普通のマンガであれば、誤植は単なる「ミス」として片付けられ、忘れ去られてしまいます。しかし、ジョジョにおいては違います。

  • 荒木飛呂彦先生の圧倒的パワー先生の描くキャラクターは、常に限界ギリギリの精神状態で戦っています。その熱量が写植やセリフにも伝播し、「少しくらい日本語がおかしくても、この状況ならこう叫ぶはずだ!」という説得力を持たせてしまうのです。
  • 「アバウトさ」を許容するファンの器ジョジョファンは作品の細部を徹底的に読み込みますが、同時に「間違い」を「味」として楽しむ遊び心を持っています。「何をするだァーッ!」が修正された時に悲しむファンがいるという事実は、作品と読者の間の深い信頼関係を示しています。
  • 公式による「逆輸入」ジョジョの奇妙な冒険 文庫版や電子書籍版では多くの誤植が修正されていますが、最近のゲームやグッズでは、あえて初出時の誤植バージョンを選択できることがあります。作り手側も「これがジョジョらしさだ」と理解しているのです。

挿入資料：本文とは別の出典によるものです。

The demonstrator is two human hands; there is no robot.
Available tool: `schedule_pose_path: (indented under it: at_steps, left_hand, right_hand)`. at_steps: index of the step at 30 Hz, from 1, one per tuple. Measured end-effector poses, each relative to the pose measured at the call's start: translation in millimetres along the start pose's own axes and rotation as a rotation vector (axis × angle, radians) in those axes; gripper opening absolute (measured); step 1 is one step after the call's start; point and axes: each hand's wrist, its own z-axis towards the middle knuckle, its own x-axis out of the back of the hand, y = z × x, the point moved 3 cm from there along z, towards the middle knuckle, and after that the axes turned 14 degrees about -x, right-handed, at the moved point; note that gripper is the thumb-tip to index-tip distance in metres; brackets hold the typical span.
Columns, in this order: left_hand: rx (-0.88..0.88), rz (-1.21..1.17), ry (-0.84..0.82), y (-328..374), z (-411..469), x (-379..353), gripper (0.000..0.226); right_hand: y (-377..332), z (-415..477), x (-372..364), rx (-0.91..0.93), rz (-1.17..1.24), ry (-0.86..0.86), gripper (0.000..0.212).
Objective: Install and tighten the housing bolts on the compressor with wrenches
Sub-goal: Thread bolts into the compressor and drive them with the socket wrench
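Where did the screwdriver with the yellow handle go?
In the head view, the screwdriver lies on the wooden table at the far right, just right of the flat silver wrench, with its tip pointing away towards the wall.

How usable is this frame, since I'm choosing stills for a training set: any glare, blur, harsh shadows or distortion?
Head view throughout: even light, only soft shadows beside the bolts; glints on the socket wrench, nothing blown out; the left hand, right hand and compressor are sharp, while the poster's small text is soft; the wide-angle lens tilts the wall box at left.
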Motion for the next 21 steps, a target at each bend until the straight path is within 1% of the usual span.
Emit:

ジョジョ 誤植15選!「何をするだァー」など伝説のセリフや修正理由を徹底解説

ここまで紹介してきた「ジョジョの奇妙な誤植」たちは、作品が持つ凄まじいエネルギーの副産物です。週刊連載という過酷な環境で、作家と編集者が魂を削って作り上げたページには、時に理屈を超えた文字が踊ります。

「何をするだァーッ!」から「どっチだ」まで、これらのミスは今や作品を彩るスパイスとなりました。次にあなたがジョジョの奇妙な冒険 第1部〜第9部を読み返すときは、ぜひセリフの隅々にまで注目してみてください。そこには、完璧な正解よりも熱い「人間の証明」が刻まれているかもしれません。

修正された箇所を探すのもよし、あえて修正前の古本を探すのもよし。ジョジョの誤植という深い沼は、知れば知るほど物語をより多層的に楽しませてくれるはずです。